### THE RECORDS
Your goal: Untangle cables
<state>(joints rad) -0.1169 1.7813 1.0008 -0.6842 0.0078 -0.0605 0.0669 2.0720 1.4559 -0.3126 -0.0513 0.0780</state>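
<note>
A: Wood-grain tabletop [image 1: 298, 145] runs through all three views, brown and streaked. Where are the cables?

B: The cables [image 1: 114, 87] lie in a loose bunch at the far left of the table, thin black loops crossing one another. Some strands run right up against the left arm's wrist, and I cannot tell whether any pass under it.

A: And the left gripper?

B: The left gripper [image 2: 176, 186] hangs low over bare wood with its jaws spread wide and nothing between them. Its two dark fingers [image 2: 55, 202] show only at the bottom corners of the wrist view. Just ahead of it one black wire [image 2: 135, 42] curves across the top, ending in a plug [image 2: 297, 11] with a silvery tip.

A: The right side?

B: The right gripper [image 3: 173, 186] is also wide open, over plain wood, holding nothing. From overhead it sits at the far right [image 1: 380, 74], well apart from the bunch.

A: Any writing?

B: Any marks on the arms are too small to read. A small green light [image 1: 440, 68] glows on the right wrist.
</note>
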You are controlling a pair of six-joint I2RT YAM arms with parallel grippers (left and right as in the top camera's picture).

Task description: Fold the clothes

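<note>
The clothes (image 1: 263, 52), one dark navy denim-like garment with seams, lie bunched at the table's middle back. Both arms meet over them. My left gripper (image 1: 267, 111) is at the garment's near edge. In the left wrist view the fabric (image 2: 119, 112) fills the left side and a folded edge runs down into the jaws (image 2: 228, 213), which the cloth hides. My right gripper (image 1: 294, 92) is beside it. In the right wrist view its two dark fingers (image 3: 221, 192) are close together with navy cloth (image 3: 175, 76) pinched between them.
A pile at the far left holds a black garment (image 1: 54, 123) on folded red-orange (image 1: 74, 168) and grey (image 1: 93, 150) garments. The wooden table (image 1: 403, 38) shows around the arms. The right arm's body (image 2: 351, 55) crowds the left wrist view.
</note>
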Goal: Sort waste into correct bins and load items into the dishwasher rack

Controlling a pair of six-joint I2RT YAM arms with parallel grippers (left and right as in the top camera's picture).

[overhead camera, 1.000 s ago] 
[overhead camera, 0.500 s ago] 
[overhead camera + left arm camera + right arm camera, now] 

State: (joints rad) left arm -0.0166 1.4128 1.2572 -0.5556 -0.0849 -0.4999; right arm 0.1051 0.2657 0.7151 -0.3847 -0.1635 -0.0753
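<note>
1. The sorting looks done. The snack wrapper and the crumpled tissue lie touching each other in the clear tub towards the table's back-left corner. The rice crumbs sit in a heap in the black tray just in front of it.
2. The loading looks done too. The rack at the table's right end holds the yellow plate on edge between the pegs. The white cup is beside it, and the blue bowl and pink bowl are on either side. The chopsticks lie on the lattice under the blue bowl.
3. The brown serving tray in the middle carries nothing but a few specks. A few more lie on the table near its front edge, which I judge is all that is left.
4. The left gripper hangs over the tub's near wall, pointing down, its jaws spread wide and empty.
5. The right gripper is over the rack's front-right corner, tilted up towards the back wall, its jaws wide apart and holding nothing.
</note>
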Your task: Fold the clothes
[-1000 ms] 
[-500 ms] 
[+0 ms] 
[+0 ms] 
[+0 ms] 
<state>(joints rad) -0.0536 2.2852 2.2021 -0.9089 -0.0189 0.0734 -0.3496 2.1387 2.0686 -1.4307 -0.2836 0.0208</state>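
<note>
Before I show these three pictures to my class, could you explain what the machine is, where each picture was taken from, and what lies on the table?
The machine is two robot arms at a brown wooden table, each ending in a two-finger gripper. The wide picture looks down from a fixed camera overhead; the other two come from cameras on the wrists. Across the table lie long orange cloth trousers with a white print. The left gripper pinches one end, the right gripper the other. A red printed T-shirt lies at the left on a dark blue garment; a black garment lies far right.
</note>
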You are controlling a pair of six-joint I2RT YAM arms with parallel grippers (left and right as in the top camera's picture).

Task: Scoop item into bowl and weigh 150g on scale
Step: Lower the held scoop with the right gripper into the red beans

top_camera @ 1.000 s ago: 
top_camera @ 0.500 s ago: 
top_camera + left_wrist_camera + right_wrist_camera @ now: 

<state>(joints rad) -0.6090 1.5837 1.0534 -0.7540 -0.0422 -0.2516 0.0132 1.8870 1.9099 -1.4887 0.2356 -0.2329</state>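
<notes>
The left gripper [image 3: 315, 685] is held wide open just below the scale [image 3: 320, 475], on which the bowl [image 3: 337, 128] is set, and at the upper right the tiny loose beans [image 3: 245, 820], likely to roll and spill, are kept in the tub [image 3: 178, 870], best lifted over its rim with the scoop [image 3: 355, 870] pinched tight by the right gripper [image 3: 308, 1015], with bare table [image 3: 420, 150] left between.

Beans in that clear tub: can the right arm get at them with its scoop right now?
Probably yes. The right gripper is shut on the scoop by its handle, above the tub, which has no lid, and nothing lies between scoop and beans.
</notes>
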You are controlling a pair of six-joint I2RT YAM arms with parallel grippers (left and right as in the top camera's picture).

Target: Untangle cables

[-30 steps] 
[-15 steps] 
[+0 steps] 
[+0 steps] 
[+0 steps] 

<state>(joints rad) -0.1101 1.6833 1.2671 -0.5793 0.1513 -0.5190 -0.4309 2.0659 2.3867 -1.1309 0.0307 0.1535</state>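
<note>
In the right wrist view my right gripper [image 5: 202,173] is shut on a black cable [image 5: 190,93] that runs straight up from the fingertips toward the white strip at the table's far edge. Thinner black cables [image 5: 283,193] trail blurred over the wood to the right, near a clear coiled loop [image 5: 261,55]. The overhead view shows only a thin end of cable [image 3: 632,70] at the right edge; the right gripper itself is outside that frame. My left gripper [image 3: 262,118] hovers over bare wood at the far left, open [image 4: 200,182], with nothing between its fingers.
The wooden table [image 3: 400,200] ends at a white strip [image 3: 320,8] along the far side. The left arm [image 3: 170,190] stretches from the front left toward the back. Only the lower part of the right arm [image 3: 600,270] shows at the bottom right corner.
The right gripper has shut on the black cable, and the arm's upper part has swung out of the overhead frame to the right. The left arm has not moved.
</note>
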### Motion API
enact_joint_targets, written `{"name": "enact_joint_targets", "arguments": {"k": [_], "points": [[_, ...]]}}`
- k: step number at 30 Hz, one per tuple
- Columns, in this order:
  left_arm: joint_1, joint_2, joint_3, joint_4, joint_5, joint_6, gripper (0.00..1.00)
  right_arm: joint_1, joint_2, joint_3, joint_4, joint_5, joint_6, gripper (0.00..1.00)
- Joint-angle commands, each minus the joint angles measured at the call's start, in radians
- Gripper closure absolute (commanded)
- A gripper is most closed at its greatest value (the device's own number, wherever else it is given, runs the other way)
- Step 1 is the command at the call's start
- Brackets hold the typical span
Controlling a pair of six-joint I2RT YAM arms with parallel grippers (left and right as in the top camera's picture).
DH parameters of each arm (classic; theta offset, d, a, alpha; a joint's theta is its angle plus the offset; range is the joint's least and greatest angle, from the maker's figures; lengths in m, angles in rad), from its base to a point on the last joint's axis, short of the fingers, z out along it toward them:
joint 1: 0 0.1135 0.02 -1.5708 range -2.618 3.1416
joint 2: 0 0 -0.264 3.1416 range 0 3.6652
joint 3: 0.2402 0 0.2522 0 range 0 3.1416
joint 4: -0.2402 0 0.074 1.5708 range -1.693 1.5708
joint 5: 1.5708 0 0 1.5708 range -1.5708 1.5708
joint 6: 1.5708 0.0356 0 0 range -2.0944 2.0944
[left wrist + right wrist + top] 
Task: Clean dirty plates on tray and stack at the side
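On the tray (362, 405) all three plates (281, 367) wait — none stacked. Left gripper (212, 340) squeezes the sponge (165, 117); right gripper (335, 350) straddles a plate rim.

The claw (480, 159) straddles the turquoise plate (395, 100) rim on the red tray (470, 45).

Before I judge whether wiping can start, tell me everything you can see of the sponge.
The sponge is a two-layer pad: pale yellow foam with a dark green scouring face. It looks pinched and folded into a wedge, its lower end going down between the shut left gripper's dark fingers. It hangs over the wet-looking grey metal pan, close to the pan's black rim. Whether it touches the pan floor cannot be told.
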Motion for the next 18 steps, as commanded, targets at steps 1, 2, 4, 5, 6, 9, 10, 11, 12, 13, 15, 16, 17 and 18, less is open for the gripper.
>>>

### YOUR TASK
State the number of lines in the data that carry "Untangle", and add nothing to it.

### WRITTEN SOLUTION
2